▶ **Work instruction**: Drop every picture, then transcribe the remaining data exactly.

▶ **Dataset extract**:
******
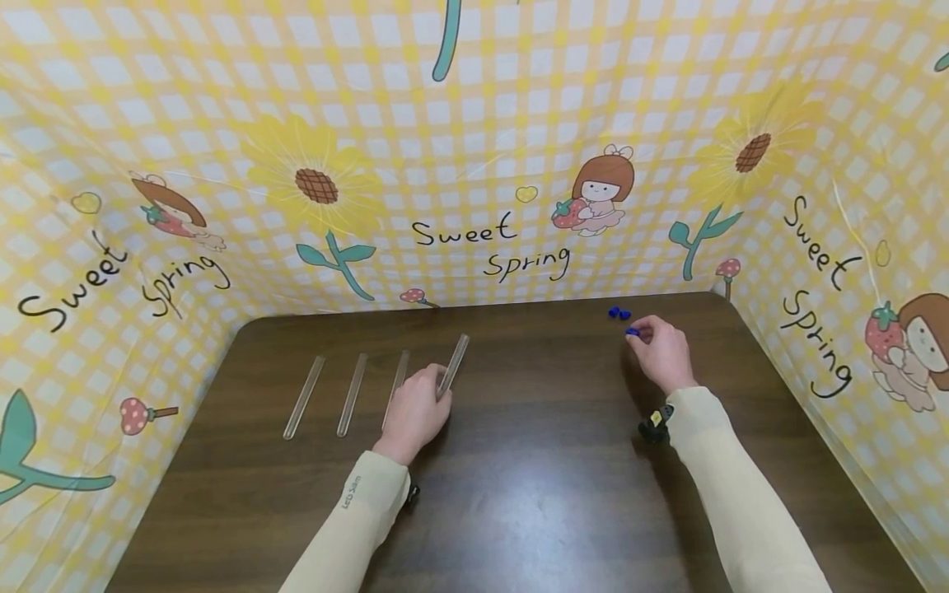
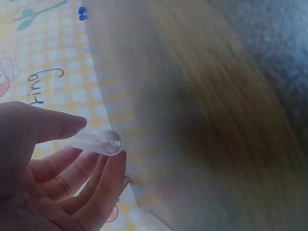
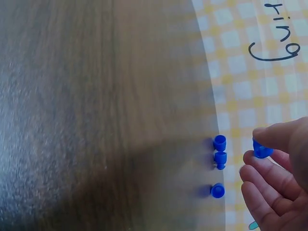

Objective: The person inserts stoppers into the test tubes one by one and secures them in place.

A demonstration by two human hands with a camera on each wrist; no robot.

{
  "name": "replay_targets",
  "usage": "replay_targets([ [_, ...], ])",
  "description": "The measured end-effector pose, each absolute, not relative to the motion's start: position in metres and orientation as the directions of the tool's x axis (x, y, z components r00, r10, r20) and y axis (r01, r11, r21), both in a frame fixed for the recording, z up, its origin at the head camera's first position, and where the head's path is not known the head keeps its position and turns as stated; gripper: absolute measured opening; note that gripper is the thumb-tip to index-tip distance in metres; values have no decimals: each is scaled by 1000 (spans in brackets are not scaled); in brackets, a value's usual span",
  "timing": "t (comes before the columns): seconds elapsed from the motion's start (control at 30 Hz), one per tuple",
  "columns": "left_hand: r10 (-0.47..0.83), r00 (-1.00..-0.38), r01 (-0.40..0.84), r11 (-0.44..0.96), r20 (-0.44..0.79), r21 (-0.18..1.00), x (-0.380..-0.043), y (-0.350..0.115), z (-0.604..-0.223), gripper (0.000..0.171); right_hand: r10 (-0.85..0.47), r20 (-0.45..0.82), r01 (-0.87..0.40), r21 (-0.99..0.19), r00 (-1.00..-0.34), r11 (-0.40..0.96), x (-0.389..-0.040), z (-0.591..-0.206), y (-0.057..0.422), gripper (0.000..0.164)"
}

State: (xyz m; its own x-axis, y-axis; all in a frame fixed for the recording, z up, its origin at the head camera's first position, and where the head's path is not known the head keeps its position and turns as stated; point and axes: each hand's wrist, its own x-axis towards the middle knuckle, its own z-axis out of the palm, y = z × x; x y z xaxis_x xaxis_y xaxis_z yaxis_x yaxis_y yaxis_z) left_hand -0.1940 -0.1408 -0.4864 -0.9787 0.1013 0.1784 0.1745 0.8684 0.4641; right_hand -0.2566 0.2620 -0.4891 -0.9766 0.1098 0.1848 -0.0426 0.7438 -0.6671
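Observation:
My left hand [image 1: 418, 408] holds a clear test tube [image 1: 457, 358] between thumb and fingers, tilted up off the dark table. Its rounded closed end [image 2: 111, 143] faces the left wrist camera. Two more tubes, a left one [image 1: 302, 399] and a middle one [image 1: 352, 395], lie side by side; a third tube [image 1: 401, 371] lies partly hidden behind the left hand. At the right, my right hand [image 1: 662, 354] pinches a small blue stopper [image 3: 262, 148] between thumb and index finger. Other blue stoppers [image 3: 220, 143] stand on the table near that hand, toward the back edge.
The brown wooden table [image 1: 511, 461] has rounded back corners. A yellow checked cloth [image 1: 460, 165] with printed flowers rises right behind its back edge and along both sides. A black wrist device [image 1: 656, 424] sits at the right cuff.

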Motion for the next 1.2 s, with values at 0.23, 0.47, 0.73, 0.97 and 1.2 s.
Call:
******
▶ **Task solution**:
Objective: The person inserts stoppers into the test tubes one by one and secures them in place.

A demonstration by two human hands with a camera on each wrist; no robot.

{
  "name": "replay_targets",
  "usage": "replay_targets([ [_, ...], ])",
  "description": "The measured end-effector pose, each absolute, not relative to the motion's start: position in metres and orientation as the directions of the tool's x axis (x, y, z components r00, r10, r20) and y axis (r01, r11, r21), both in a frame fixed for the recording, z up, its origin at the head camera's first position, and where the head's path is not known the head keeps its position and turns as stated; gripper: absolute measured opening; note that gripper is the thumb-tip to index-tip distance in metres; values have no decimals: each is scaled by 1000 (spans in brackets are not scaled); in brackets, a value's usual span",
  "timing": "t (comes before the columns): seconds elapsed from the motion's start (control at 30 Hz), one per tuple",
  "columns": "left_hand: r10 (-0.47..0.83), r00 (-1.00..-0.38), r01 (-0.40..0.84), r11 (-0.44..0.96), r20 (-0.44..0.79), r21 (-0.18..1.00), x (-0.380..-0.043), y (-0.350..0.115), z (-0.604..-0.223), gripper (0.000..0.171); right_hand: r10 (-0.85..0.47), r20 (-0.45..0.82), r01 (-0.87..0.40), r21 (-0.99..0.19), r00 (-1.00..-0.34), r11 (-0.40..0.96), x (-0.389..-0.040), z (-0.591..-0.206), y (-0.057..0.422), gripper (0.000..0.164)"
}

State: (xyz m; its own x-axis, y-axis; all in a frame fixed for the recording, z up, its origin at the head camera's first position, and where the head's path is not known the head keeps its position and turns as stated; point and axes: each hand's wrist, its own x-axis towards the middle knuckle, its own z-axis out of the palm, y = z × x; x y z xaxis_x xaxis_y xaxis_z yaxis_x yaxis_y yaxis_z) left_hand -0.1940 -0.1408 -0.4864 -0.9787 0.1013 0.1784 0.1745 0.8684 0.4641; right_hand -0.2566 0.2620 -0.4891 -0.9766 0.1098 0.1848 -0.0426 0.7438 -0.6671
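Observation:
My left hand [image 1: 418, 408] holds a clear test tube [image 1: 457, 358] between thumb and fingers, tilted up off the dark table. Its rounded closed end [image 2: 111, 143] faces the left wrist camera. Two more tubes, a left one [image 1: 302, 399] and a middle one [image 1: 352, 395], lie side by side; a third tube [image 1: 401, 371] lies partly hidden behind the left hand. At the right, my right hand [image 1: 662, 354] pinches a small blue stopper [image 3: 262, 148] between thumb and index finger. Other blue stoppers [image 3: 220, 143] stand on the table near that hand, toward the back edge.
The brown wooden table [image 1: 511, 461] has rounded back corners. A yellow checked cloth [image 1: 460, 165] with printed flowers rises right behind its back edge and along both sides. A black wrist device [image 1: 656, 424] sits at the right cuff.
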
Motion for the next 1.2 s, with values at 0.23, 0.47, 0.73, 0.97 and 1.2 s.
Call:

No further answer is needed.